- Decades:: 1990s; 2000s; 2010s; 2020s;
- See also:: Other events of 2015; Timeline of Mozambican history;

= 2015 in Mozambique =

The following lists events that happened during 2015 in the Republic of Mozambique.

==Incumbents==
- President: Armando Guebuza (until 16 January), Filipe Nyusi (starting 16 January)
- Prime Minister: Alberto Vaquina (until 16 January), Carlos Agostinho do Rosário (starting 16 January)

==Events==

===January===
- 10 January - A mass poisoning at a funeral in Mozambique involves beer that was supposedly contaminated with crocodile bile leaving at least 56 dead and 146 hospitalized.
- 12 January - The death toll from the poisoned beer rises to at least 69, with 169 in hospital.
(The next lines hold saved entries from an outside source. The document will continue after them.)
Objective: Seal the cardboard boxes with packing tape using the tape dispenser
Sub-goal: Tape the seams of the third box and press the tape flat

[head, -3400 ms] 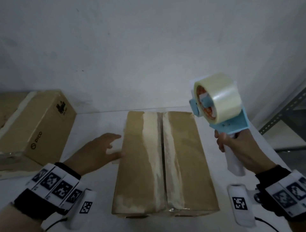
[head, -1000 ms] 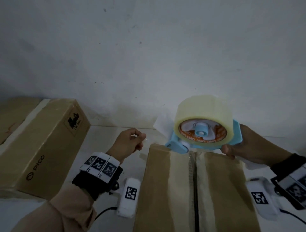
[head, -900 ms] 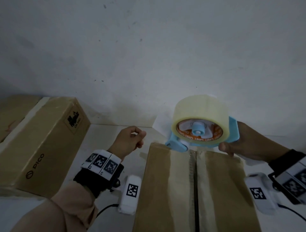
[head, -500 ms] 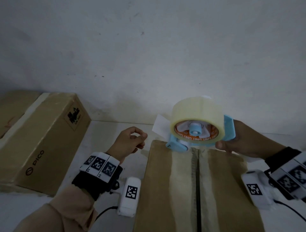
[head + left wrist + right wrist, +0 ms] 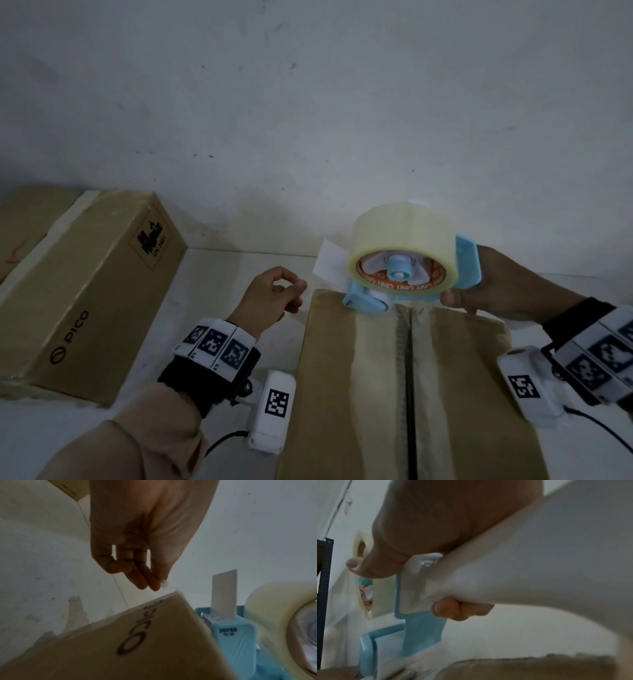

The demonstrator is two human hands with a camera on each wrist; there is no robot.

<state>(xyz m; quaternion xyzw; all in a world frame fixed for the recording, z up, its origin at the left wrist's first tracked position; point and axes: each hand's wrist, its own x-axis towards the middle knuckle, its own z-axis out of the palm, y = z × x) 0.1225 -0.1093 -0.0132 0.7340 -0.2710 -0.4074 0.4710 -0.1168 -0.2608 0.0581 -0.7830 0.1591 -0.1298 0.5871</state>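
Note:
A brown cardboard box lies lengthwise before me, its open centre seam running away from me between old tape marks. My right hand grips the white handle of the blue tape dispenser. The dispenser's nose sits at the box's far edge, over the seam. The clear tape roll faces up. My left hand hovers left of the far corner. Its thumb and fingertips pinch what looks like the clear tape end, a faint film stretching to the dispenser.
A second box marked PICO stands at the left on the white table, with another box behind it. A white wall rises just past the far edge. A dark shelf frame shows at the right wrist view's left edge.
The dispenser went from upright at the right to the box's far edge. My left hand left the box's side and closed into a pinch. Over the last second both barely shifted.

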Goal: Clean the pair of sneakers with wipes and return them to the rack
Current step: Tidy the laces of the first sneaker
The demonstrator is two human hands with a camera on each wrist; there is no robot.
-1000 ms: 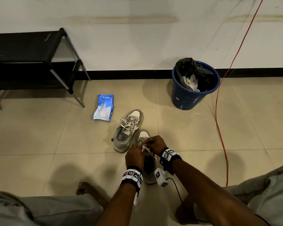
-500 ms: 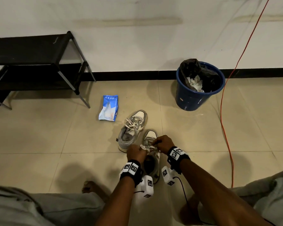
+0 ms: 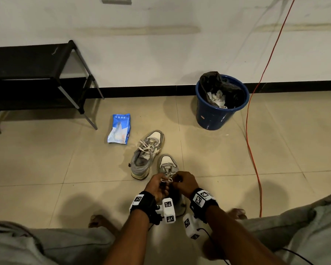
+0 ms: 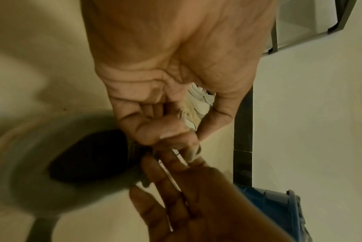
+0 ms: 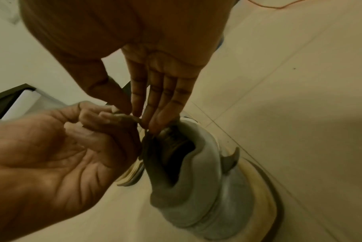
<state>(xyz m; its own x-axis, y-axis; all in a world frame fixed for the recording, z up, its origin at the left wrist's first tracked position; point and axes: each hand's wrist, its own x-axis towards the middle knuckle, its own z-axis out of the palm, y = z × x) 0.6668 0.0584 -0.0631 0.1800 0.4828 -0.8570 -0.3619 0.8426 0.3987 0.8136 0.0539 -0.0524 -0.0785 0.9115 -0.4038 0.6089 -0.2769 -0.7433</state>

Reports also question whether the poison involved was actually crocodile bile; several studies have indicated that the substance is relatively harmless. The competing theory is that the actual poison may have been cardiac glycosides found in local plants.
- 13 January - The death toll from contaminated beer in the Mozambique rises to at least 72.

=== March ===

- 3March - Assassination of French-Mozambican lawyer Gilles Cistac, which led to several protests and marches.

=== November ===

- 4 November - The mass poisoning of January was confirmed to have been caused by bacterial contamination of the beer.

== Deaths ==

- 28 August – Paulo Machava, journalist (b. 1954/5).